THE PROBLEM =>
Once you reach the line containing "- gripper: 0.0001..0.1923" in the data below, restate each line word for word up to and including the one containing "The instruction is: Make".

(Records from a dataset)
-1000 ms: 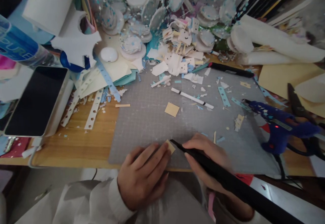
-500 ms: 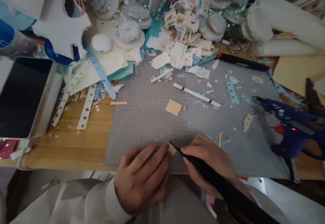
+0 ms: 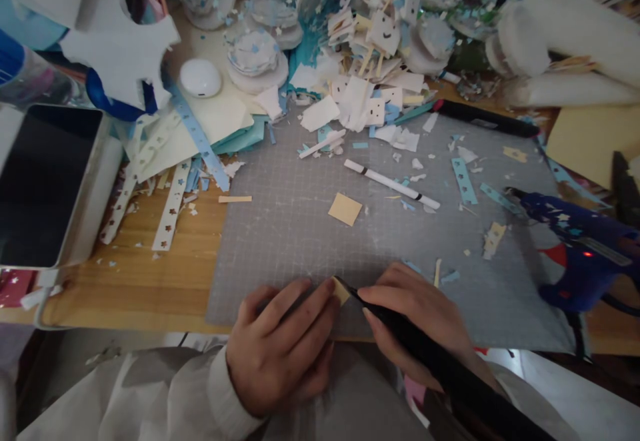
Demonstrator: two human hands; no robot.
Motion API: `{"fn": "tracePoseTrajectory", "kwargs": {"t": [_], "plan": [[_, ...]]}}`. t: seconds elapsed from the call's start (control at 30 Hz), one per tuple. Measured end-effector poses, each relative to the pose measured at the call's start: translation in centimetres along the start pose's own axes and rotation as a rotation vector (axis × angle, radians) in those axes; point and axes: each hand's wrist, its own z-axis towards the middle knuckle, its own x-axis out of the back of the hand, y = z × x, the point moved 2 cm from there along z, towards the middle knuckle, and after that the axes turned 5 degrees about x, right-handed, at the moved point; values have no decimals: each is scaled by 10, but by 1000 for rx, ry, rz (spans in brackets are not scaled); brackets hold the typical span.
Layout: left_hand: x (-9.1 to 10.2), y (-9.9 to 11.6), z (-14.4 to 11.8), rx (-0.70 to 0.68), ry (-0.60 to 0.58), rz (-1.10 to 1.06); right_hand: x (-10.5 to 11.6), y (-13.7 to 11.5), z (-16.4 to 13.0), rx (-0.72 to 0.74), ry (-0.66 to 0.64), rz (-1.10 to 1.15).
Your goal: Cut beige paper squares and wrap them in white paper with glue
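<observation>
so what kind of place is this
Probably a home craft desk: a grey cutting mat strewn with paper scraps, a blue glue gun at the right, and a heap of little paper cutouts at the back.

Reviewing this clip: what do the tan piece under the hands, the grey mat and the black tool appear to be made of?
The small tan piece, pinned by the left hand, looks like matte card or thin paper: flat, with crisp edges. The grey mat seems a rubbery plastic cutting mat, dull with a printed grid. The black tool in the right hand looks like matte plastic or coated metal; its tip is too small to tell.
</observation>
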Motion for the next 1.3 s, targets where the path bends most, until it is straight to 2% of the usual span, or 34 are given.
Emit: {"fn": "tracePoseTrajectory", "kwargs": {"t": [0.33,0.67,1.03,1.3], "plan": [[1,3,-2,75,15,2,-4,1,-2,75,-67,-97],[2,4,-3,100,9,-25,-6,0,-6,17,-114,-75],[2,3,-4,116,-6,-32,-1,-4,-5,80,-65,-89],[3,4,-5,121,-11,-33,-2,-5,-8,61,-26,-138]]}}
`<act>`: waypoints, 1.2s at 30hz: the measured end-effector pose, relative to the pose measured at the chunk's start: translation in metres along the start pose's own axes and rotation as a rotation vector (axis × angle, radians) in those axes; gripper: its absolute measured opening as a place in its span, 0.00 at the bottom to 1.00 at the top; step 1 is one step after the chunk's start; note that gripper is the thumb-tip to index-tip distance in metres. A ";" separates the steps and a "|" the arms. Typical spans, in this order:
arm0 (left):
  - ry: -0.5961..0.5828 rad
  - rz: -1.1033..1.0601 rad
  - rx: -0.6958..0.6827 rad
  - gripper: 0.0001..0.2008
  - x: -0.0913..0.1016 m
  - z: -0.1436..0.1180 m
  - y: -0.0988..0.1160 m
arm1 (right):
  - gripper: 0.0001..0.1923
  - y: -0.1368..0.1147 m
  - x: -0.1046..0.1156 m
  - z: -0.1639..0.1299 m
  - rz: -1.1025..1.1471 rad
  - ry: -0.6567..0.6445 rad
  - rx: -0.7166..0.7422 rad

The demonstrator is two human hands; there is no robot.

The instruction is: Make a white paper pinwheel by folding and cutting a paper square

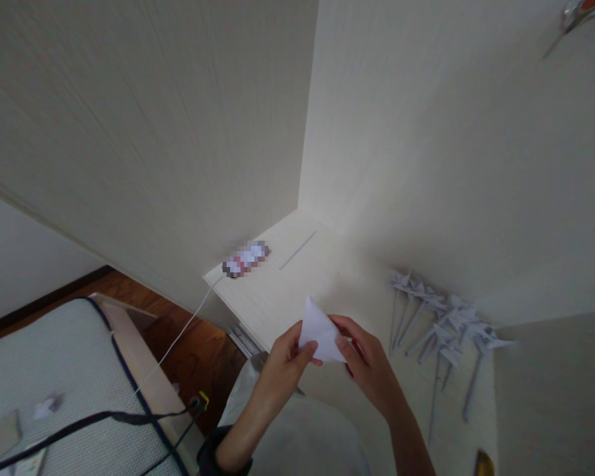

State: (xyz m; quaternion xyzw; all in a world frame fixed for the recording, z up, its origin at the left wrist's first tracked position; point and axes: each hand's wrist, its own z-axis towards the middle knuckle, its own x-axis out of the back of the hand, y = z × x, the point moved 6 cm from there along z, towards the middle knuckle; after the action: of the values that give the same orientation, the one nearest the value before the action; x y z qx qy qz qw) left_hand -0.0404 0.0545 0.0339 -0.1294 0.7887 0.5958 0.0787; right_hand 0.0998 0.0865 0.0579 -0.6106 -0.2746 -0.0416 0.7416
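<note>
Between both hands, a folded white paper [320, 330] sits pinched: left hand [286, 363] grips its lower left edge, right hand [369, 367] its right edge. Right of them, paper pinwheels [443, 324] lie on the pale surface [277, 291].

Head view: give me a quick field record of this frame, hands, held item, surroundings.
left hand: pinches the left edge of the folded white paper
right hand: grips the paper's right edge, fingers curled
paper: triangular, held above the white desk, not resting on it
paper pinwheels: a cluster lying on the desk to the right, apart from the hands
blurred object: at the desk's far left corner, white cable running down from it
mattress: lower left, black strap across it
</note>
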 end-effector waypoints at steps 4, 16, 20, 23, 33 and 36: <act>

EXPECTED ANSWER =>
  - gripper: 0.0001..0.1923
  - y: -0.1368..0.1147 m
  - x: -0.1046..0.1156 m
  - z: -0.1639..0.1299 m
  - rz: -1.1025..1.1471 rad
  - ry: -0.6567..0.6445 rad
  - rx: -0.7166..0.7422 rad

The demonstrator is two human hands; there is no robot.

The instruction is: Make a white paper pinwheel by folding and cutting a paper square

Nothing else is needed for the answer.